What is required: Repeat the records below word for word and omit each image.

_ _ _ _ _

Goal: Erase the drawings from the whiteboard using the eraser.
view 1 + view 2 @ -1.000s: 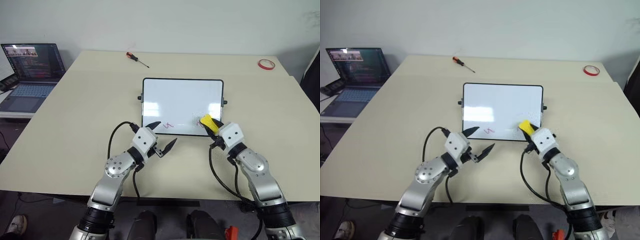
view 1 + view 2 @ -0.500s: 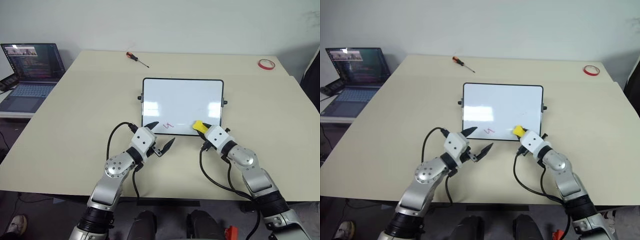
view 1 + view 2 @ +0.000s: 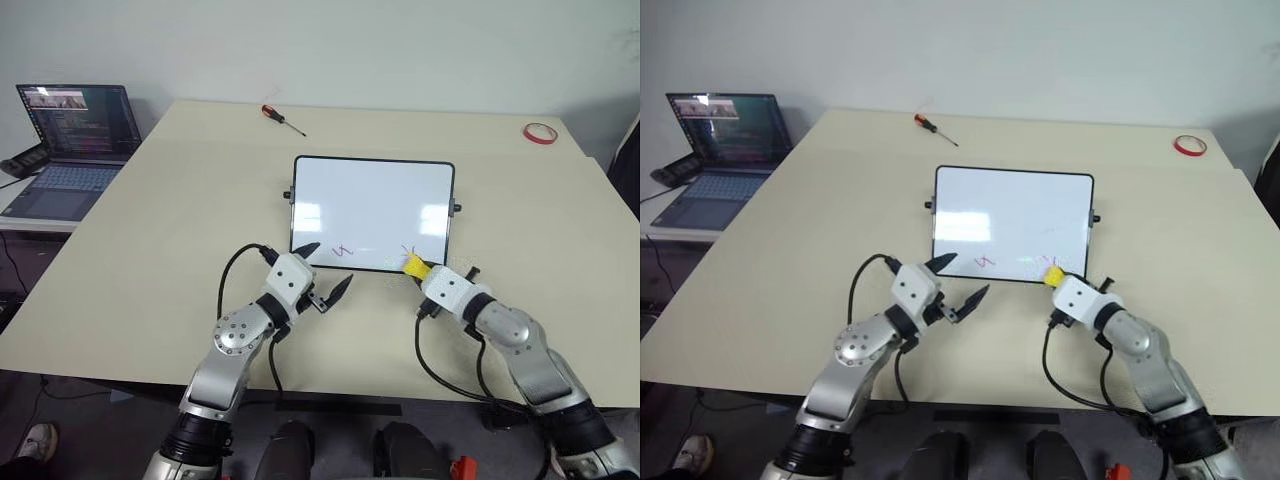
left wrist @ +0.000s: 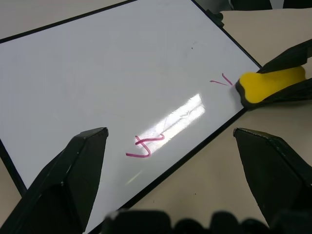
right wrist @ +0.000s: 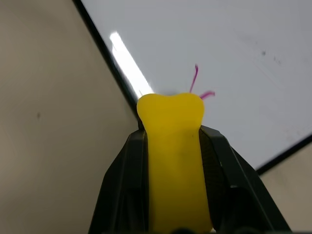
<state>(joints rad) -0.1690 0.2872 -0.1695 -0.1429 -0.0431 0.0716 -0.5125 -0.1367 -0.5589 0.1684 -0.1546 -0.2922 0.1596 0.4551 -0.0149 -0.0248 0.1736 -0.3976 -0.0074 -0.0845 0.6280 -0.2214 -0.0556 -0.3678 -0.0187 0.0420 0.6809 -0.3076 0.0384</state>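
A whiteboard [image 3: 372, 210] lies mid-table, mostly wiped clean. Two red drawings [image 3: 342, 250] remain along its near edge. The right gripper [image 3: 420, 270] clamps the yellow eraser [image 3: 414, 266] beside the right-hand one. The left gripper [image 3: 320, 268] hovers wide, empty.

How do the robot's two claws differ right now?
The left gripper stands open and empty, while the right gripper is shut on the yellow eraser. The left hangs by the whiteboard's near left corner; the right meets its near right edge beside a red mark. Both have black fingers.
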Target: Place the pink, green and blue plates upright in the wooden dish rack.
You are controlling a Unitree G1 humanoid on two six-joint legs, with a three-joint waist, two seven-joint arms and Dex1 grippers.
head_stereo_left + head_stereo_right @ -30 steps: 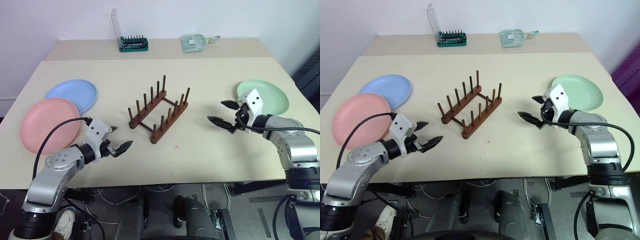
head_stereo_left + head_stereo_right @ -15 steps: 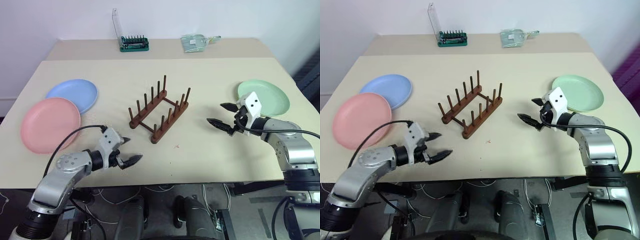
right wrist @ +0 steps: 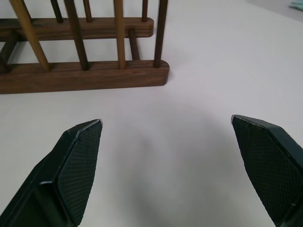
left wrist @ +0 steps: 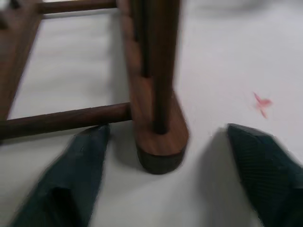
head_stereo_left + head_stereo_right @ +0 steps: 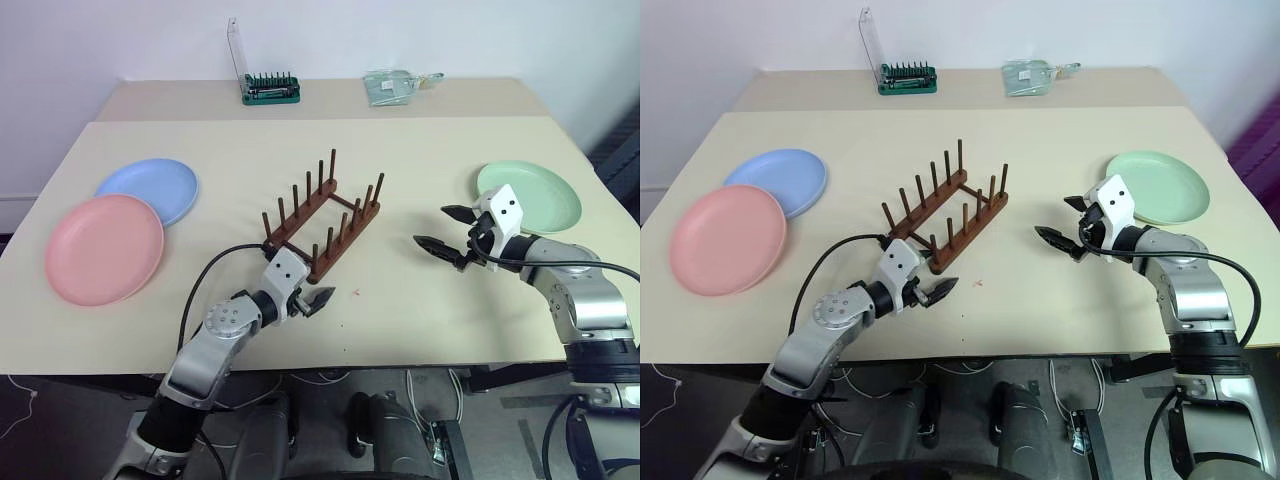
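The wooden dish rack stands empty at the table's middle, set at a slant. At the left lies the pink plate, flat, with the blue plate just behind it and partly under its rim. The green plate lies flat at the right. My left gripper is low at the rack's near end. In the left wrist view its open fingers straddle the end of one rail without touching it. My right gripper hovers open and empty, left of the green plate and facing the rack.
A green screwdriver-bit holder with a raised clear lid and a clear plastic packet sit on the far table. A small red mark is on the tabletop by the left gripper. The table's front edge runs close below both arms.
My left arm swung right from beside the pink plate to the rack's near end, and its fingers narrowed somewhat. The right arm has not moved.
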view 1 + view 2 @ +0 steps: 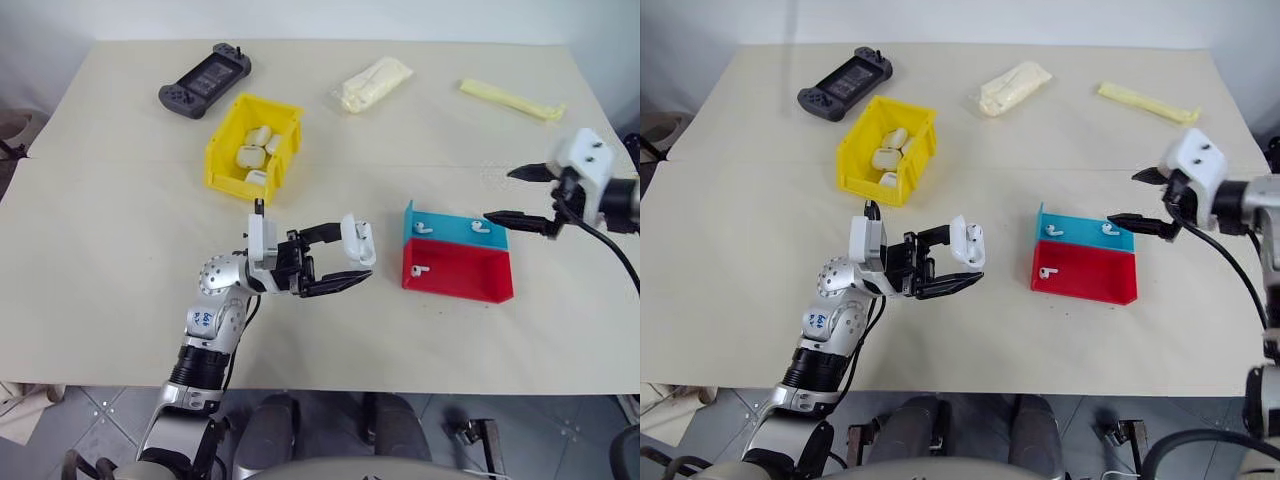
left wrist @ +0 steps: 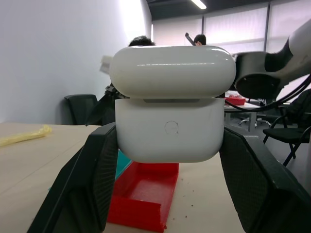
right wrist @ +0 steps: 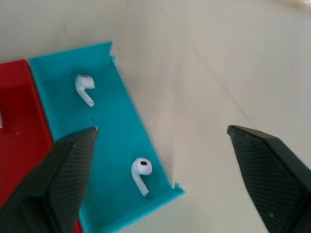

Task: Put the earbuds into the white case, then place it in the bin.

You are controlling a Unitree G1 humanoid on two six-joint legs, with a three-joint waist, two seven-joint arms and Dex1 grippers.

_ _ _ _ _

Exercise response:
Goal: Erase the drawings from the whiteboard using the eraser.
view 1 + view 2 @ -1.000s: 
view 1 + view 2 @ -0.500s: 
view 1 + view 2 @ +0.000s: 
left wrist @ +0.000s: 
right wrist @ +0.000s: 
<state>(joints rad) -0.1690 0.2872 -0.1695 -0.1429 -0.0431 0.0716 -0.5125 -0.1367 -0.5589 0.1684 -0.1546 -0.2922 0.1596 0.4551 -0.0149 -0.0248 0.1736 -0.3976 -0.0074 -0.0845 0.6280 -0.2214 -0.0556 -0.3678 -0.0187 0.0420 0.6809 -0.3076 0.0384</state>
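A whiteboard [image 3: 372, 210] lies mid-table, mostly wiped clean. Two red drawings [image 3: 342, 250] remain along its near edge. The right gripper [image 3: 420, 270] clamps the yellow eraser [image 3: 414, 266] beside the right-hand one. The left gripper [image 3: 320, 268] hovers wide, empty.

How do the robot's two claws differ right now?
The left gripper stands open and empty, while the right gripper is shut on the yellow eraser. The left hangs by the whiteboard's near left corner; the right meets its near right edge beside a red mark. Both have black fingers.
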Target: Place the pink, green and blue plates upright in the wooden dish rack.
You are controlling a Unitree G1 humanoid on two six-joint legs, with a three-joint waist, two seven-joint arms and Dex1 grippers.
head_stereo_left + head_stereo_right @ -30 steps: 
head_stereo_left + head_stereo_right @ -15 steps: 
right wrist @ +0 steps: 
left wrist @ +0 steps: 
head_stereo_left + head_stereo_right @ +0 steps: 
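The wooden dish rack stands empty at the table's middle, set at a slant. At the left lies the pink plate, flat, with the blue plate just behind it and partly under its rim. The green plate lies flat at the right. My left gripper is low at the rack's near end. In the left wrist view its open fingers straddle the end of one rail without touching it. My right gripper hovers open and empty, left of the green plate and facing the rack.
A green screwdriver-bit holder with a raised clear lid and a clear plastic packet sit on the far table. A small red mark is on the tabletop by the left gripper. The table's front edge runs close below both arms.
My left arm swung right from beside the pink plate to the rack's near end, and its fingers narrowed somewhat. The right arm has not moved.
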view 1 + view 2 @ +0 steps: 
left wrist @ +0 steps: 
right wrist @ +0 steps: 

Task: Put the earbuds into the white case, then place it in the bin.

You are controlling a Unitree G1 humanoid on two six-joint legs, with a three-joint waist, two seven-joint arms and Dex1 grippers.

Exercise complete, with nothing further to add.